In particular, the humidity control device comprises a humidifying pipeline and a drying pipeline, and the controller is configured to control the nitrogen from the nitrogen source to pass through the humidifying pipeline and/or the drying pipeline so as to control the proportion of the gas of the nitrogen source.
In particular, the nitrogen output pressure of the nitrogen gas source is not lower than 10Pa and not higher than 100 kPa.
In particular, wherein the controller is configured to activate the nitrogen gas source in response to a vacuum level of the airtight enclosure reaching a first threshold.
Particularly, the first threshold value is 10-30 kPa absolute pressure.
In particular, wherein the controller is configured to control the vacuum pump to pump gas out of the gas-tight enclosure again in response to the vacuum level of the gas-tight enclosure reaching a second threshold.

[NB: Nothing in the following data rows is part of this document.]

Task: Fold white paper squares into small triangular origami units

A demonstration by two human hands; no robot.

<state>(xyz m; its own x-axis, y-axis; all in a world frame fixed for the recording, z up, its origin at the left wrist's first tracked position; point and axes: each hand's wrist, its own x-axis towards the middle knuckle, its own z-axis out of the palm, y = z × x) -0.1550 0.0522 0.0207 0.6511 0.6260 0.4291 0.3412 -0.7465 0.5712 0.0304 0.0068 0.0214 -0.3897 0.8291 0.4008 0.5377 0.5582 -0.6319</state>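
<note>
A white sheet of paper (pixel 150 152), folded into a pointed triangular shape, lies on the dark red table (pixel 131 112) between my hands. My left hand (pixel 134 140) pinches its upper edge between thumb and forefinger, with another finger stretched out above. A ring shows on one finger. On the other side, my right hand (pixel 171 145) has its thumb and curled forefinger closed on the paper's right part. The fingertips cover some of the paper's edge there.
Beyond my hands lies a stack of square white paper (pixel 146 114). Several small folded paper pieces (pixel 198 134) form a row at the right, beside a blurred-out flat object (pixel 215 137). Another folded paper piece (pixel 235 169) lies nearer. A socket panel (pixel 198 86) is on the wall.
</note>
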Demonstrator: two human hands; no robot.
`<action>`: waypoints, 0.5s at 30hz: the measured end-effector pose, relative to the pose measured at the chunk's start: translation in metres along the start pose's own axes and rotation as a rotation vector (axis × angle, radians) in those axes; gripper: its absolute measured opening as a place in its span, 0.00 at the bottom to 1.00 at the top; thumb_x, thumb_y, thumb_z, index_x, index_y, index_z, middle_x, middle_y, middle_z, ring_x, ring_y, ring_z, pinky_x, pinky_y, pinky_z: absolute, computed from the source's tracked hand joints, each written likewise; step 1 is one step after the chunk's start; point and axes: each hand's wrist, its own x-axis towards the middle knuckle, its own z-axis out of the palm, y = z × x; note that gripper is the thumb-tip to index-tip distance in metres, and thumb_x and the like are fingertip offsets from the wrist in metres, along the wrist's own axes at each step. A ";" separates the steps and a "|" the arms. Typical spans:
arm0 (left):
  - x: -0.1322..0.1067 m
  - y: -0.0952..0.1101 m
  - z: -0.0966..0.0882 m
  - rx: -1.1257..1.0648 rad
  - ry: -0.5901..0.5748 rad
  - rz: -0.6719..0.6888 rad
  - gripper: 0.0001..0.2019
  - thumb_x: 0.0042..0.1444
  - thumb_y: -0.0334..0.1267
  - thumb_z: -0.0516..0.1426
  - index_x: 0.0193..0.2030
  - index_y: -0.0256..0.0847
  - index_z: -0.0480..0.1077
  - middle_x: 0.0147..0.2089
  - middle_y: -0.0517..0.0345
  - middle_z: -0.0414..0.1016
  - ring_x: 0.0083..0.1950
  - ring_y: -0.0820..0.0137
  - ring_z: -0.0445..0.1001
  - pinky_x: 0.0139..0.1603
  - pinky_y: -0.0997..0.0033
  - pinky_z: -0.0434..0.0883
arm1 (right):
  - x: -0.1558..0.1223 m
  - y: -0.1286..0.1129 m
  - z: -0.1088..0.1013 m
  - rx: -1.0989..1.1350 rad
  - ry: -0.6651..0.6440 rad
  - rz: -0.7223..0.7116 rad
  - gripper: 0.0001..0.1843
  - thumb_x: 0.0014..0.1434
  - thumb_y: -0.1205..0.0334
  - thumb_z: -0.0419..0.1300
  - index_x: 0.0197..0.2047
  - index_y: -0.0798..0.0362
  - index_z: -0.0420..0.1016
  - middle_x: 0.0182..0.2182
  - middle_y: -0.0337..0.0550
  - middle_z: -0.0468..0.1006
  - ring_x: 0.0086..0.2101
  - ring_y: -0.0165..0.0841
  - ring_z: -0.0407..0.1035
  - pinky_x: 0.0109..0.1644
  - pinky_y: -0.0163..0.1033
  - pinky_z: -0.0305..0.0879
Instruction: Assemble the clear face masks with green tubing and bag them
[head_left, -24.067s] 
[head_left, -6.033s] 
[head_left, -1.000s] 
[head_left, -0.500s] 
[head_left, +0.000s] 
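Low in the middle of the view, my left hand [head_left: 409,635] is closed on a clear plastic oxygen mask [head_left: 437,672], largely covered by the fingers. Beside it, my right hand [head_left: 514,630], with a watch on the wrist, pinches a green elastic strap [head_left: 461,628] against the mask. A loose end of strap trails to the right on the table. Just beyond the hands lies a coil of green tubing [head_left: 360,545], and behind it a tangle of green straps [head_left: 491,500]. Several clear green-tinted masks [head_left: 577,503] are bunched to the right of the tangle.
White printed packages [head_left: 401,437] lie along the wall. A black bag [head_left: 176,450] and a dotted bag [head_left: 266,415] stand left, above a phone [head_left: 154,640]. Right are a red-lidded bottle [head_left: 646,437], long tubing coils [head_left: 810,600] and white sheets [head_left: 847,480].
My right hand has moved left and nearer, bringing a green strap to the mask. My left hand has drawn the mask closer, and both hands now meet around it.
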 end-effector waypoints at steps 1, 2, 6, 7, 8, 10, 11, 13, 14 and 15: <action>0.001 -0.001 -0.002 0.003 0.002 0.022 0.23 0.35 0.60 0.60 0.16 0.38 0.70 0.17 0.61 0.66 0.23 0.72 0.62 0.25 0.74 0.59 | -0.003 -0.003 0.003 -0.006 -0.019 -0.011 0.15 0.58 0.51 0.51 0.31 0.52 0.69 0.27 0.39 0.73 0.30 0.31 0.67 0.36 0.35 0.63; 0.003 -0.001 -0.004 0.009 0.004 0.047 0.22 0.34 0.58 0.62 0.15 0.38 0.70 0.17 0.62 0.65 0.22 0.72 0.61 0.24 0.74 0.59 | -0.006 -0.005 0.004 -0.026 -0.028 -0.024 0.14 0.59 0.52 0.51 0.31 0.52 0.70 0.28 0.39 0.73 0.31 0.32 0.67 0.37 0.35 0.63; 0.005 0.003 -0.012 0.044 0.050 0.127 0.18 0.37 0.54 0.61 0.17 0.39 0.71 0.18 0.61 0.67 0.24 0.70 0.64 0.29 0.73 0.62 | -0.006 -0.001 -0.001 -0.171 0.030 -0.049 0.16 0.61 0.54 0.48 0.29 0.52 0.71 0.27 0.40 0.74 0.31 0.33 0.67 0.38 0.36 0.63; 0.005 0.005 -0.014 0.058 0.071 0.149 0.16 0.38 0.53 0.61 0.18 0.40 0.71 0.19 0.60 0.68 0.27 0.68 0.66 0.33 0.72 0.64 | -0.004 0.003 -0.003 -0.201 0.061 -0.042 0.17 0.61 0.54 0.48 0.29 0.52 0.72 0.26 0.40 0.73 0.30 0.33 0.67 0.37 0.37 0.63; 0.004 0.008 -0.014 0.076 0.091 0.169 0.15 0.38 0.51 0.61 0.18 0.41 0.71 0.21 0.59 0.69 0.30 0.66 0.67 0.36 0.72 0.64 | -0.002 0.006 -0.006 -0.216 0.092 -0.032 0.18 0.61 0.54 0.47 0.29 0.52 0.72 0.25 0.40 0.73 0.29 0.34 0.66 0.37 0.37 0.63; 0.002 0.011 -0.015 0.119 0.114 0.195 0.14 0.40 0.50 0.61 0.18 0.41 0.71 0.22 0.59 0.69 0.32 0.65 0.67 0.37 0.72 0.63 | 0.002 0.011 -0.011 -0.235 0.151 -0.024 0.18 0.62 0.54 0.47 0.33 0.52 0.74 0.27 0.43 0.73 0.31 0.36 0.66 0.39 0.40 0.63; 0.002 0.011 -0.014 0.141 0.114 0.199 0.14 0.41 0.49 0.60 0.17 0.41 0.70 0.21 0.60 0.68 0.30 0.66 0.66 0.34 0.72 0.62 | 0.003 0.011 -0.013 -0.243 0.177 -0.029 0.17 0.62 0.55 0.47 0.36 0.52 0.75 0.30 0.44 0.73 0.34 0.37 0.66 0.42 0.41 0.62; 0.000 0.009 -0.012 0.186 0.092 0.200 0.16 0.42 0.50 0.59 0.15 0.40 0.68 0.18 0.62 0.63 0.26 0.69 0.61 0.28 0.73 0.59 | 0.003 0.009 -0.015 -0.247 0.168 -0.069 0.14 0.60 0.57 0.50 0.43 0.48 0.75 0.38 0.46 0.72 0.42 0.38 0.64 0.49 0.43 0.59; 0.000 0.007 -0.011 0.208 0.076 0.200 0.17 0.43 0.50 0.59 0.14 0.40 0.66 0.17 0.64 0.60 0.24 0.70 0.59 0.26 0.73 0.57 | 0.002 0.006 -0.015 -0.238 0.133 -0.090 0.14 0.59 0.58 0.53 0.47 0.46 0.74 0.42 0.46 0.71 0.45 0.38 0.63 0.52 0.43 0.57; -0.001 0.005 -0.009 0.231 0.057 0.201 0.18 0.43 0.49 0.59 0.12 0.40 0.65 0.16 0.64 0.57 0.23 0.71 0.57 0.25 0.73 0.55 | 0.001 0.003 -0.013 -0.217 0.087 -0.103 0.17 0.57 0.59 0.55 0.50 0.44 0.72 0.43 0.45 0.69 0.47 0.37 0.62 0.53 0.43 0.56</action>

Specifically, the controller is configured to perform two coarse adjustments during the nitrogen filling process until the humidity inside the airtight enclosure approaches a preset value and differs by about 5%, measure the actual humidity inside the airtight enclosure, perform multiple fine adjustments until the humidity approaches the preset value, and adjust the humidity inside the airtight enclosure to be within a preset humidity range during the last nitrogen filling process.
In particular, wherein the controller is configured to adjust the humidity within the airtight enclosure to a preset humidity range in response to a change in humidity within the airtight enclosure exceeding a preset amount of change.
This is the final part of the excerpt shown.